§ **The task**
Every line below should come back exactly as written, though the pictures stay out.

§ **Data for processing**

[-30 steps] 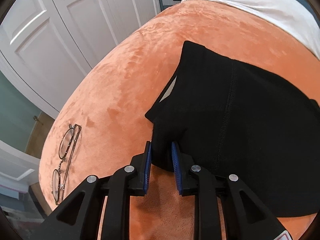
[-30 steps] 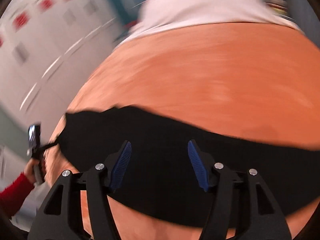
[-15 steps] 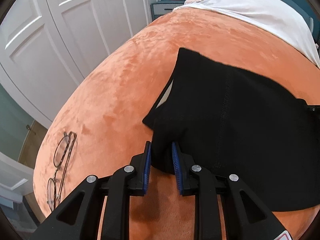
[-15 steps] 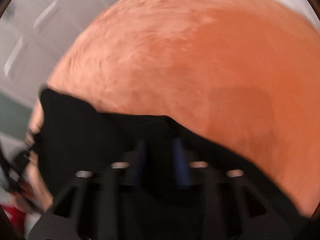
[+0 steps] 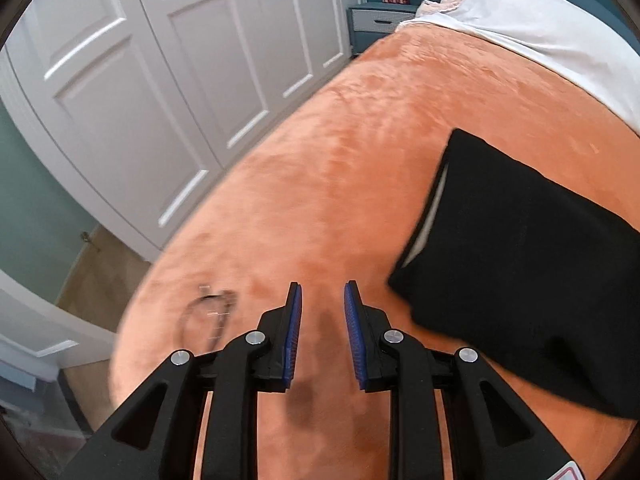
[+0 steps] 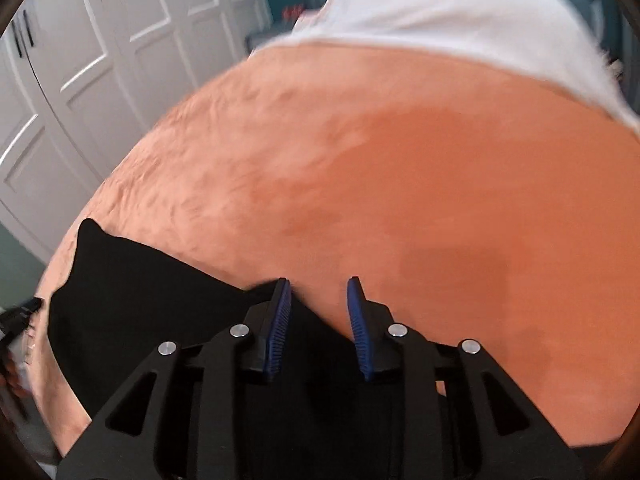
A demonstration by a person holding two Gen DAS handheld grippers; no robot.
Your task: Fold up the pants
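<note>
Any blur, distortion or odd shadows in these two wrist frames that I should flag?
Left wrist view: fisheye bends the wardrobe doors; the glasses are smeared by motion; the left gripper casts a dark shadow on the orange blanket. Right wrist view: blur softens the white sheet; the black pants show no detail.

Place: a bedroom in a home
Bed (image 5: 360, 168): covered with an orange plush blanket, white sheet (image 5: 540, 32) at the far end
Wardrobe (image 5: 160, 80): white panelled doors along the bedside
Nightstand (image 5: 380, 20): blue-grey, with drawers, against a teal wall
Floor (image 5: 100, 264): wood
Personal item: eyeglasses (image 5: 208, 316) on the blanket
</note>
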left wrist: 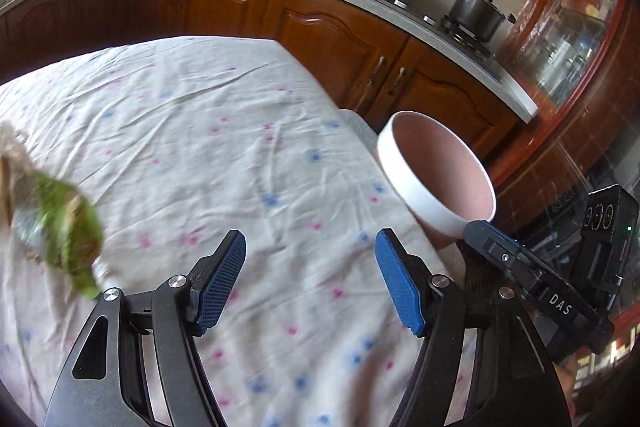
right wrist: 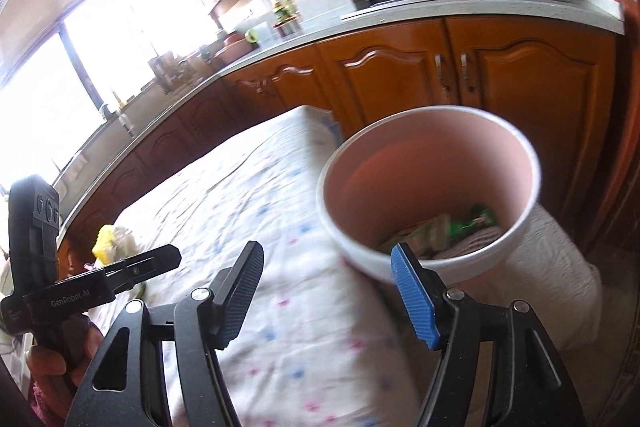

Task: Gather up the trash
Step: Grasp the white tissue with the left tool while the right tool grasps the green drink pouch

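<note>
Green crinkly wrapper point(left wrist: 66, 227) is lying on the flower-print tablecloth point(left wrist: 224, 131), off to the left of the left gripper point(left wrist: 310, 279) and a bit blurry, so I can't tell its long axis. That gripper is spread wide with nothing in it, and it's clearly the nearer one. The right gripper point(right wrist: 328, 291) is also gaping and empty, parked just beside the pink round plastic bin point(right wrist: 432, 155), which sits off the table's right edge with some green and pink wrappers already inside. Something yellow point(right wrist: 105, 242) sits near the far-left table edge too. Nothing looks to block the cloth between wrapper and bin, I'd guess.
</note>
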A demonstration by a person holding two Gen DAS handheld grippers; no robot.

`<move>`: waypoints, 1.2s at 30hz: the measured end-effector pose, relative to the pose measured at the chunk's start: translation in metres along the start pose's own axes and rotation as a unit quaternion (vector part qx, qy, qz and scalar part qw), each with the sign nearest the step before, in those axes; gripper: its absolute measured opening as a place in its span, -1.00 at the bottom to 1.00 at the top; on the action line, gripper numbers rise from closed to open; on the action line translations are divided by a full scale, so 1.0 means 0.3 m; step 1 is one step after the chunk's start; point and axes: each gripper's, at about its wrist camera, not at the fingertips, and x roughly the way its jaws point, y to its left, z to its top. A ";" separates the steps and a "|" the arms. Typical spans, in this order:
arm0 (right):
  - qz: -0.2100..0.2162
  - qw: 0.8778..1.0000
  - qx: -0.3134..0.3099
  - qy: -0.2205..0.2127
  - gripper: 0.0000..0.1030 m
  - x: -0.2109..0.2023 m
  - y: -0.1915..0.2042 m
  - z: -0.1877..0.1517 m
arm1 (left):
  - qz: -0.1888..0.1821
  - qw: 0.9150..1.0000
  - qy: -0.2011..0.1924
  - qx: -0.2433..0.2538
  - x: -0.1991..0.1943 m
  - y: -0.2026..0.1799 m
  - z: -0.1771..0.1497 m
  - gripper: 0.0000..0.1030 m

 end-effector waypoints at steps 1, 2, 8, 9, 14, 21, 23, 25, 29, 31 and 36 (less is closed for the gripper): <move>0.006 1.000 -0.005 0.006 0.32 0.010 0.018 -0.007 | 0.004 1.000 0.000 -0.005 -0.012 0.025 -0.008 0.33; 0.013 1.000 -0.010 0.012 0.32 0.022 0.038 -0.015 | 0.006 1.000 0.001 -0.011 -0.020 0.048 -0.015 0.33; 0.037 0.998 -0.033 0.035 0.32 0.070 0.144 -0.066 | 0.020 0.999 -0.001 -0.050 -0.073 0.162 -0.063 0.33; 0.042 0.998 -0.038 0.039 0.32 0.079 0.162 -0.071 | 0.020 0.998 -0.001 -0.055 -0.080 0.173 -0.068 0.33; 0.056 0.995 -0.058 0.056 0.32 0.110 0.240 -0.096 | 0.026 0.996 -0.011 -0.083 -0.137 0.265 -0.102 0.33; 0.074 0.992 -0.070 0.069 0.32 0.146 0.331 -0.118 | 0.024 0.994 -0.021 -0.103 -0.218 0.364 -0.137 0.33; 0.078 0.992 -0.072 0.073 0.32 0.161 0.354 -0.117 | 0.026 0.994 -0.025 -0.103 -0.243 0.382 -0.147 0.33; 0.084 0.990 -0.078 0.076 0.32 0.174 0.383 -0.120 | 0.030 0.994 -0.029 -0.104 -0.269 0.409 -0.157 0.33; 0.098 0.987 -0.092 0.085 0.32 0.209 0.453 -0.124 | 0.051 0.991 -0.040 -0.120 -0.303 0.489 -0.154 0.33; 0.107 0.985 -0.098 0.090 0.32 0.232 0.484 -0.121 | 0.060 0.988 -0.042 -0.133 -0.306 0.547 -0.141 0.33; 0.124 0.981 -0.115 0.098 0.32 0.291 0.560 -0.107 | 0.079 0.984 -0.047 -0.154 -0.304 0.659 -0.082 0.33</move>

§ **Exercise response**
[-30 steps] 
[-30 steps] 
[-15 steps] 
[-15 steps] 
[+0 steps] 
[+0 steps] 
A demonstration by a person holding two Gen DAS handheld grippers; no robot.
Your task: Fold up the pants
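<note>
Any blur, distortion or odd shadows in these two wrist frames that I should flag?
Left wrist view: fisheye bends the wardrobe doors; the glasses are smeared by motion; the left gripper casts a dark shadow on the orange blanket. Right wrist view: blur softens the white sheet; the black pants show no detail.

Place: a bedroom in a home
Bed (image 5: 360, 168): covered with an orange plush blanket, white sheet (image 5: 540, 32) at the far end
Wardrobe (image 5: 160, 80): white panelled doors along the bedside
Nightstand (image 5: 380, 20): blue-grey, with drawers, against a teal wall
Floor (image 5: 100, 264): wood
Personal item: eyeglasses (image 5: 208, 316) on the blanket
</note>
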left wrist: 
right wrist: 

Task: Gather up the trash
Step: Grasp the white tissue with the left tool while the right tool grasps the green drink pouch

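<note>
Green crinkly wrapper point(left wrist: 66, 227) is lying on the flower-print tablecloth point(left wrist: 224, 131), off to the left of the left gripper point(left wrist: 310, 279) and a bit blurry, so I can't tell its long axis. That gripper is spread wide with nothing in it, and it's clearly the nearer one. The right gripper point(right wrist: 328, 291) is also gaping and empty, parked just beside the pink round plastic bin point(right wrist: 432, 155), which sits off the table's right edge with some green and pink wrappers already inside. Something yellow point(right wrist: 105, 242) sits near the far-left table edge too. Nothing looks to block the cloth between wrapper and bin, I'd guess.
</note>
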A demonstration by a person holding two Gen DAS handheld grippers; no robot.

`<move>`: waypoints, 1.2s at 30hz: the measured end-effector pose, relative to the pose measured at the chunk's start: translation in metres along the start pose's own axes and rotation as a unit quaternion (vector part qx, qy, qz and scalar part qw), each with the sign nearest the step before, in those axes; gripper: its absolute measured opening as a place in its span, -1.00 at the bottom to 1.00 at the top; on the action line, gripper numbers rise from closed to open; on the action line translations are divided by a full scale, so 1.0 means 0.3 m; step 1 is one step after the chunk's start; point and axes: each gripper's, at about its wrist camera, not at the fingertips, and x roughly the way its jaws point, y to its left, z to its top. A ";" separates the steps and a "|" the arms. Typical spans, in this order:
arm0 (right):
  - qz: -0.2100..0.2162
  - qw: 0.8778..1.0000
  - qx: -0.3134..0.3099
  - qy: -0.2205..0.2127
  - gripper: 0.0000..0.1030 m
  - x: -0.2109..0.2023 m
  - y: -0.1915..0.2042 m
  - z: -0.1877..0.1517 m
arm1 (left):
  - qz: -0.1888..0.1821
  - qw: 0.9150..1.0000
  - qy: -0.2011..0.1924
  - qx: -0.2433..0.2538
  - x: -0.1991..0.1943 m
  - y: -0.2026..0.1799 m
  - z: -0.1771..0.1497 m
  - gripper: 0.0000..0.1030 m

 end-effector waypoints at steps 1, 2, 8, 9, 14, 21, 23, 25, 29, 31 and 36 (less is closed for the gripper): <move>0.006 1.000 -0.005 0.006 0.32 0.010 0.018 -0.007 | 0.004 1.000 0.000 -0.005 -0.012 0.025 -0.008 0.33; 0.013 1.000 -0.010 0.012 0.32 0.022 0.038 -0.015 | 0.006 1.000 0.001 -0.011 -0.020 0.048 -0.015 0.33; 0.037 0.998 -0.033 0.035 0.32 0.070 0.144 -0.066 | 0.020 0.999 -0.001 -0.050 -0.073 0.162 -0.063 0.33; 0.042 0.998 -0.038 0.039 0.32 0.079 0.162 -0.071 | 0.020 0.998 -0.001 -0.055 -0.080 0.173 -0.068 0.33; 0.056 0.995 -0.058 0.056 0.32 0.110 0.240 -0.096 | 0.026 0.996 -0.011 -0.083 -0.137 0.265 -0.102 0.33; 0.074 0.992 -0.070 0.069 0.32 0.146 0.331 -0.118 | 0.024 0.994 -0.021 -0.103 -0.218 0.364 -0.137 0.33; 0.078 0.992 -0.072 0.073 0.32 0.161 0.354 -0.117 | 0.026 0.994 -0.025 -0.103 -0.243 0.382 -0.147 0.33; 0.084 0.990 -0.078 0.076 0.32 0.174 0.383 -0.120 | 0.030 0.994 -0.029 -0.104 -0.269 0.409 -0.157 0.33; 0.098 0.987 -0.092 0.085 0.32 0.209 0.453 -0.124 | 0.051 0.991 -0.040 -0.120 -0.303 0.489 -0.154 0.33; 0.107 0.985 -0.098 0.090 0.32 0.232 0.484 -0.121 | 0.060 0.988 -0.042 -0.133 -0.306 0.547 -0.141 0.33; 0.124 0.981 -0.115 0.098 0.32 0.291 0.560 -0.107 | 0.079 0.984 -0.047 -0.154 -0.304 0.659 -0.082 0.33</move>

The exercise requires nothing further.